--- EXERCISE AIM ---
Restate the entries below exactly, and keep all images out of the answer.

--- Records from a dataset ---
* * * * *
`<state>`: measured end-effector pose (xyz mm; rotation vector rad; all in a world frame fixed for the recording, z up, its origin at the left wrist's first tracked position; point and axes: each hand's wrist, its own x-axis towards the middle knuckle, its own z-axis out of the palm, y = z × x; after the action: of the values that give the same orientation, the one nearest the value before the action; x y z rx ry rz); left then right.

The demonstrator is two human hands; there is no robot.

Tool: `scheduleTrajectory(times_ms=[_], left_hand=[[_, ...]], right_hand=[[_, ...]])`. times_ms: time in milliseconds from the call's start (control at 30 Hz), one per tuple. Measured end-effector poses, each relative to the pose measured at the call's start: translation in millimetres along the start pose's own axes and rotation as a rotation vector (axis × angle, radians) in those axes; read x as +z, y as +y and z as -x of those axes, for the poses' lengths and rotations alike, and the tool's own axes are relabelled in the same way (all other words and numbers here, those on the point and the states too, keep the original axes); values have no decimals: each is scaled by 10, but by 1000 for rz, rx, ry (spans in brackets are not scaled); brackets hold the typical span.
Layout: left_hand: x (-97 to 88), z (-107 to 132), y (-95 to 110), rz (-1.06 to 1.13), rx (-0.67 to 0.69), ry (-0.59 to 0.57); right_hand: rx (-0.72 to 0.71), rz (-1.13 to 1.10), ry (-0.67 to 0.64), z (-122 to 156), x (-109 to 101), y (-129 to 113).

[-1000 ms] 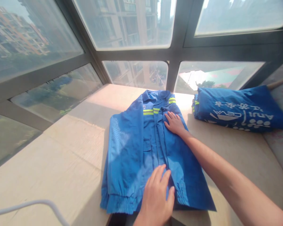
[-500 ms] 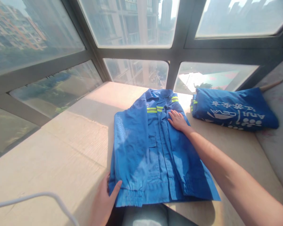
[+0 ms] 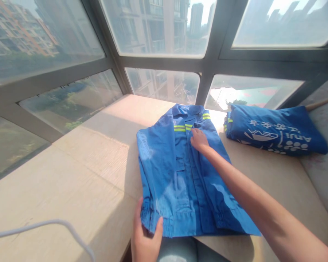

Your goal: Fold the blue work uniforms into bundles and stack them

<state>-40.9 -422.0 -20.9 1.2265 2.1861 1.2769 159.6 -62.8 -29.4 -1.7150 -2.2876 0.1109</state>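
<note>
A blue work jacket (image 3: 180,171) with yellow-green reflective stripes lies flat on a pale stone sill (image 3: 79,182), its sleeves folded in over the front. My left hand (image 3: 145,238) grips the elastic hem at the jacket's near left corner, thumb on top of the cloth. My right hand (image 3: 199,140) rests on the chest just below the collar, fingers flat and together, pressing the cloth down.
A second folded blue garment (image 3: 273,131) with white print lies to the right by the window. Dark window frames (image 3: 207,65) wall the sill's far side. A white cable (image 3: 51,227) curves across the near left. A cushion edge (image 3: 325,171) is at the right.
My left hand left the middle of the hem, went to the near left corner and closed on it. My right hand shifted slightly toward the collar.
</note>
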Motion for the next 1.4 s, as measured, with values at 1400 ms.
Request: scheduleTrajectory(times_ms=[1400], left_hand=[[744,220,340,-489,911,-451]], right_hand=[[384,-700,159,-182,111,-26]])
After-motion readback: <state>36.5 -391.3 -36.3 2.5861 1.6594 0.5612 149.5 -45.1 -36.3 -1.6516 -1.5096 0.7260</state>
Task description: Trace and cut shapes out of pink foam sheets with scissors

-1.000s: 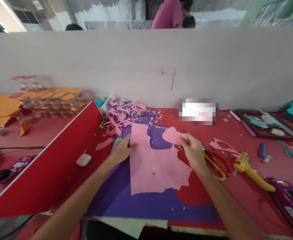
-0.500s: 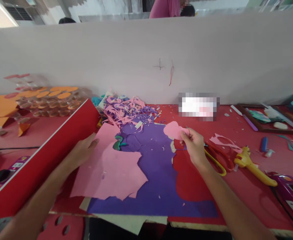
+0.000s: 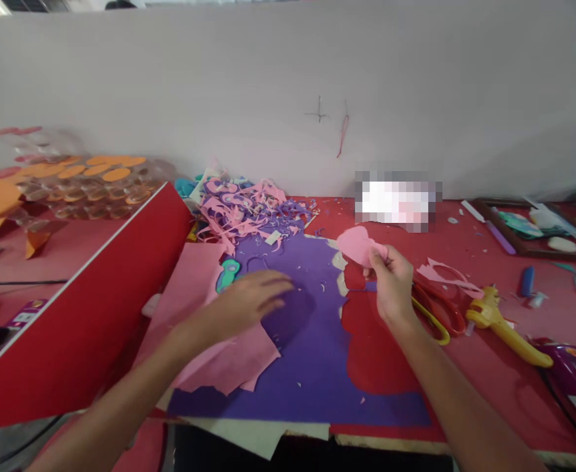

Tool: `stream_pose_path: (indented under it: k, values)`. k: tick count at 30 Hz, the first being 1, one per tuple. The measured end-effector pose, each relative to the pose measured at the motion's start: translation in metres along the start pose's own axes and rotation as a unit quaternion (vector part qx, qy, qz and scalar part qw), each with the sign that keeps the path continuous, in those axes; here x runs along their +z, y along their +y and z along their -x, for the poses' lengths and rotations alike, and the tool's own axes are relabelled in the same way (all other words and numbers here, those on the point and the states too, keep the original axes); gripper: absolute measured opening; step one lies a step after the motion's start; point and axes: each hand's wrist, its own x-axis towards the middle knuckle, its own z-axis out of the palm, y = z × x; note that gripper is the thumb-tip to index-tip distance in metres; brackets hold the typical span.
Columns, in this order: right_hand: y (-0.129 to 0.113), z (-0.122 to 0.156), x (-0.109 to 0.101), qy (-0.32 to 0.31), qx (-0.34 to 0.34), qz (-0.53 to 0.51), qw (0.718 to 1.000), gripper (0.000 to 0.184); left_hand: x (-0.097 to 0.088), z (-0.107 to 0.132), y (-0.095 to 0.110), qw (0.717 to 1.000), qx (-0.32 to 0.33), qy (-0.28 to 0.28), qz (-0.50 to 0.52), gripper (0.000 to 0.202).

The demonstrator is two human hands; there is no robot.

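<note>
Between the thumb and fingers of my right hand (image 3: 393, 278) is a pink foam cutout (image 3: 354, 244) with a rounded outline, held above the table. My left hand (image 3: 253, 294) has its fingers stretched out and holds nothing. It hovers over a purple foam sheet (image 3: 312, 354) and covers part of a pink foam sheet (image 3: 189, 288) with ragged cut edges. Beside that hand lies a small teal and green foam piece (image 3: 229, 274). Scissors with red and yellow handles (image 3: 440, 313) rest partly behind my right wrist.
A pile of foam scraps (image 3: 248, 210) stands against the grey wall. At left are a slanting red board (image 3: 105, 295) and stacked clear cups with orange tops (image 3: 96, 180). To the right lie a yellow glue gun (image 3: 508, 328), a purple power strip (image 3: 570, 380) and a brown tray (image 3: 487, 213).
My left hand has left the pink sheet's left side and moved right, over the purple sheet. The teal and green piece now lies turned differently. My right hand keeps the pink cutout.
</note>
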Motion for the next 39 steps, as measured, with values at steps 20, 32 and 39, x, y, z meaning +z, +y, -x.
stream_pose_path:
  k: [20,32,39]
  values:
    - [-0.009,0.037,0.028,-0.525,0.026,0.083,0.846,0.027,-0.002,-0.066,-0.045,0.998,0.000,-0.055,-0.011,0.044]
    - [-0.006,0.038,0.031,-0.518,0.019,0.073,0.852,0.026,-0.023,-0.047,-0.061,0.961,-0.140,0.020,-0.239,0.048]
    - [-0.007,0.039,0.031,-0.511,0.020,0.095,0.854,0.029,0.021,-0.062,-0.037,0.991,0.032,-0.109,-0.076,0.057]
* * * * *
--- EXERCISE ANSWER ---
`<state>`: measured end-effector pose (xyz mm; rotation vector rad; all in a world frame fixed for the recording, z up, its origin at the left wrist's first tracked position; point and axes: each hand's wrist, its own x-axis towards the middle knuckle, its own z-axis out of the palm, y = z × x; after the action: of the values that give the same orientation, the one nearest the value before the action; x y z rx ry rz); left then right.

The demonstrator is two human hands; there is no robot.

Tool: `scheduleTrajectory(times_ms=[_], left_hand=[[_, ...]], right_hand=[[_, ...]])`. times_ms: time in milliseconds from the call's start (control at 30 Hz), one per tuple. Measured end-effector poses, each relative to the pose measured at the call's start: translation in millimetres along the start pose's own axes and rotation as a rotation vector (axis × angle, radians) in those axes; read x as +z, y as +y and z as -x of those axes, for the poses' lengths and rotations alike, and the tool's own axes are relabelled in the same way (all other words and numbers here, those on the point and the states too, keep the original axes); values have no decimals: each is scaled by 10, but by 1000 for rz, rx, ry (spans in brackets are not scaled); brackets hold the typical span.
Layout: left_hand: x (-97 to 88), z (-107 to 132), y (-95 to 110), rz (-1.06 to 1.13), rx (-0.67 to 0.69), ry (-0.59 to 0.57); right_hand: rx (-0.72 to 0.71), rz (-1.13 to 1.10), ry (-0.67 to 0.64), z (-122 to 156), x (-109 to 101), y (-129 to 113).

[-1000 ms] 
[-500 ms] 
[+0 ms] 

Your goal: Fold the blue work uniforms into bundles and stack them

<state>-40.9 -422.0 -20.9 1.2265 2.1861 1.2769 159.6 -62.8 -29.4 -1.7150 -2.2876 0.1109</state>
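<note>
A blue work jacket (image 3: 180,171) with yellow-green reflective stripes lies flat on a pale stone sill (image 3: 79,182), its sleeves folded in over the front. My left hand (image 3: 145,238) grips the elastic hem at the jacket's near left corner, thumb on top of the cloth. My right hand (image 3: 199,140) rests on the chest just below the collar, fingers flat and together, pressing the cloth down.
A second folded blue garment (image 3: 273,131) with white print lies to the right by the window. Dark window frames (image 3: 207,65) wall the sill's far side. A white cable (image 3: 51,227) curves across the near left. A cushion edge (image 3: 325,171) is at the right.
My left hand left the middle of the hem, went to the near left corner and closed on it. My right hand shifted slightly toward the collar.
</note>
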Motion for the next 1.4 s, as measured, with values at 1400 ms.
Request: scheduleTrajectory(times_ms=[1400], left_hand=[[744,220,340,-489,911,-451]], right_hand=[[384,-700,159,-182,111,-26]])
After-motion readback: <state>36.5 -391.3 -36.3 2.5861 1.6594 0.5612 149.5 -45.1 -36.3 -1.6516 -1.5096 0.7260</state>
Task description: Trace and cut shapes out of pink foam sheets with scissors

-1.000s: 
-0.500s: 
+0.000s: 

Tool: `stream_pose_path: (indented under it: k, values)`. k: tick count at 30 Hz, the first being 1, one per tuple. The measured end-effector pose, each relative to the pose measured at the motion's start: translation in metres along the start pose's own axes and rotation as a unit quaternion (vector part qx, qy, qz and scalar part qw), each with the sign that keeps the path continuous, in those axes; here x runs along their +z, y along their +y and z along their -x, for the poses' lengths and rotations alike, and the tool's own axes are relabelled in the same way (all other words and numbers here, those on the point and the states too, keep the original axes); gripper: absolute measured opening; step one lies a step after the motion's start; point and axes: each hand's wrist, its own x-axis towards the middle knuckle, its own z-axis out of the palm, y = z × x; note that gripper is the thumb-tip to index-tip distance in metres; brackets hold the typical span.
Columns, in this order: right_hand: y (-0.129 to 0.113), z (-0.122 to 0.156), x (-0.109 to 0.101), qy (-0.32 to 0.31), qx (-0.34 to 0.34), qz (-0.53 to 0.51), qw (0.718 to 1.000), gripper (0.000 to 0.184); left_hand: x (-0.097 to 0.088), z (-0.107 to 0.132), y (-0.095 to 0.110), qw (0.717 to 1.000), qx (-0.32 to 0.33), qy (-0.28 to 0.28), qz (-0.50 to 0.52), gripper (0.000 to 0.202).

The demonstrator is two human hands; there is no robot.

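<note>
Between the thumb and fingers of my right hand (image 3: 393, 278) is a pink foam cutout (image 3: 354, 244) with a rounded outline, held above the table. My left hand (image 3: 253, 294) has its fingers stretched out and holds nothing. It hovers over a purple foam sheet (image 3: 312, 354) and covers part of a pink foam sheet (image 3: 189, 288) with ragged cut edges. Beside that hand lies a small teal and green foam piece (image 3: 229, 274). Scissors with red and yellow handles (image 3: 440, 313) rest partly behind my right wrist.
A pile of foam scraps (image 3: 248, 210) stands against the grey wall. At left are a slanting red board (image 3: 105, 295) and stacked clear cups with orange tops (image 3: 96, 180). To the right lie a yellow glue gun (image 3: 508, 328), a purple power strip (image 3: 570, 380) and a brown tray (image 3: 487, 213).
My left hand has left the pink sheet's left side and moved right, over the purple sheet. The teal and green piece now lies turned differently. My right hand keeps the pink cutout.
</note>
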Motion for the next 39 steps, as measured, with values at steps 20, 32 and 39, x, y, z meaning +z, +y, -x.
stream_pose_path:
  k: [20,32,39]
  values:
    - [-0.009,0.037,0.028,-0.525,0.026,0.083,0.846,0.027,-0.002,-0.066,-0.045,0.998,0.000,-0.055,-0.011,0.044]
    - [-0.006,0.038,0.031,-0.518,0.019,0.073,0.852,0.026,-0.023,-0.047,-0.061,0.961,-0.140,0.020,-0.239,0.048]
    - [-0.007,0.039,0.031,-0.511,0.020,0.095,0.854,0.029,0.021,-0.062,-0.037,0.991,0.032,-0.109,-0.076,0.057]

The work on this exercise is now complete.